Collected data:
****************

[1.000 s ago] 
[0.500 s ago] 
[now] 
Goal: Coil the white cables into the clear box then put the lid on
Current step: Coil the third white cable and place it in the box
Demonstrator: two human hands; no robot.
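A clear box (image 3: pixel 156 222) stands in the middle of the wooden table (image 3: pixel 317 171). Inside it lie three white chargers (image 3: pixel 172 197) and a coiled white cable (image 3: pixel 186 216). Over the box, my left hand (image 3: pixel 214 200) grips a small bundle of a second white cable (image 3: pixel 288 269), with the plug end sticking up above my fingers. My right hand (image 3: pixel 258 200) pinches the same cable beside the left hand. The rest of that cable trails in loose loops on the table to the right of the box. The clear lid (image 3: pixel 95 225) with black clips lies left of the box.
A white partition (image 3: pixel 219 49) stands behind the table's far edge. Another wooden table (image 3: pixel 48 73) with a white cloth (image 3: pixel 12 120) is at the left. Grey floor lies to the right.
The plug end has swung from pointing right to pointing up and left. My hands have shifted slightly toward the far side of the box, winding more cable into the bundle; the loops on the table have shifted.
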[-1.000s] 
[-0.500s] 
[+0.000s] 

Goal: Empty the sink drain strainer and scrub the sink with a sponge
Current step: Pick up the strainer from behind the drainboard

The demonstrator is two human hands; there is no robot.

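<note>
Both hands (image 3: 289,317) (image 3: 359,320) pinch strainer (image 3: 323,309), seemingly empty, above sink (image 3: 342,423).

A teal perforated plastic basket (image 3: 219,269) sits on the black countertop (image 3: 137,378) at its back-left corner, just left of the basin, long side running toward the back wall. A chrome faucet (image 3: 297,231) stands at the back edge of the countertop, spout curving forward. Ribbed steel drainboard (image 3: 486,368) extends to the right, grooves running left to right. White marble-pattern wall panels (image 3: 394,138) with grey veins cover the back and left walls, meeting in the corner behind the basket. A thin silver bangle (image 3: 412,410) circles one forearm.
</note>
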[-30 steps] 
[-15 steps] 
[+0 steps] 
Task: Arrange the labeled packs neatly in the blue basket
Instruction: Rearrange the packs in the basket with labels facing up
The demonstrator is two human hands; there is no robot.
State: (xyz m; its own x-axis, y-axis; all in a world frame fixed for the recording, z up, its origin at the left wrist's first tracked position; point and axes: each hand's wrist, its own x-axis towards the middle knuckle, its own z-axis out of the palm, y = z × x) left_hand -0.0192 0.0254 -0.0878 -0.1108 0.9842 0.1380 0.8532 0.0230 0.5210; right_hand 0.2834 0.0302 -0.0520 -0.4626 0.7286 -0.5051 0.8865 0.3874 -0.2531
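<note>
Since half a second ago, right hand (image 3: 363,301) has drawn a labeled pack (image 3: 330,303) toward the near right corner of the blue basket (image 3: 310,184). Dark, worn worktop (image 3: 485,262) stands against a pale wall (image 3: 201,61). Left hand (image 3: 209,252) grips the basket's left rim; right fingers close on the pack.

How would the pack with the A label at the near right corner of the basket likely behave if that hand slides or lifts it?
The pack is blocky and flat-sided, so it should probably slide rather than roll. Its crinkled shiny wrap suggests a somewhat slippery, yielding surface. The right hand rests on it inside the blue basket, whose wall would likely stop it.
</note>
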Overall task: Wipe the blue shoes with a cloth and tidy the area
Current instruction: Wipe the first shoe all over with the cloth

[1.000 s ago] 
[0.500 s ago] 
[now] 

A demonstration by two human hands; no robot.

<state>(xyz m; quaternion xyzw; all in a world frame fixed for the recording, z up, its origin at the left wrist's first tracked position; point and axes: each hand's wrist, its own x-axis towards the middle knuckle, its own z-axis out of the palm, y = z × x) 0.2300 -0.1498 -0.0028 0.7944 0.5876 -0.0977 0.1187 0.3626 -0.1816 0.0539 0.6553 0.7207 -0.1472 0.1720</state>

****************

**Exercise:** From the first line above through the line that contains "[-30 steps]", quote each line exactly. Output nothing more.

**Exercise solution:**
[1.000 s ago] 
[0.500 s ago] 
[now] 
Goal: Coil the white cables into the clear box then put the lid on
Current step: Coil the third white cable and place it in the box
Demonstrator: two human hands; no robot.
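A clear box (image 3: pixel 156 222) stands in the middle of the wooden table (image 3: pixel 317 171). Inside it lie three white chargers (image 3: pixel 172 197) and a coiled white cable (image 3: pixel 186 216). Over the box, my left hand (image 3: pixel 214 200) grips a small bundle of a second white cable (image 3: pixel 288 269), with the plug end sticking up above my fingers. My right hand (image 3: pixel 258 200) pinches the same cable beside the left hand. The rest of that cable trails in loose loops on the table to the right of the box. The clear lid (image 3: pixel 95 225) with black clips lies left of the box.
A white partition (image 3: pixel 219 49) stands behind the table's far edge. Another wooden table (image 3: pixel 48 73) with a white cloth (image 3: pixel 12 120) is at the left. Grey floor lies to the right.
The plug end has swung from pointing right to pointing up and left. My hands have shifted slightly toward the far side of the box, winding more cable into the bundle; the loops on the table have shifted.
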[-1.000s] 
[-0.500s] 
[+0.000s] 

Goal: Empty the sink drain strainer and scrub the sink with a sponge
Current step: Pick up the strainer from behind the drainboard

The demonstrator is two human hands; there is no robot.

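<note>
Both hands (image 3: 289,317) (image 3: 359,320) pinch strainer (image 3: 323,309), seemingly empty, above sink (image 3: 342,423).

A teal perforated plastic basket (image 3: 219,269) sits on the black countertop (image 3: 137,378) at its back-left corner, just left of the basin, long side running toward the back wall. A chrome faucet (image 3: 297,231) stands at the back edge of the countertop, spout curving forward. Ribbed steel drainboard (image 3: 486,368) extends to the right, grooves running left to right. White marble-pattern wall panels (image 3: 394,138) with grey veins cover the back and left walls, meeting in the corner behind the basket. A thin silver bangle (image 3: 412,410) circles one forearm.
</note>
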[-30 steps] 

The answer is finished.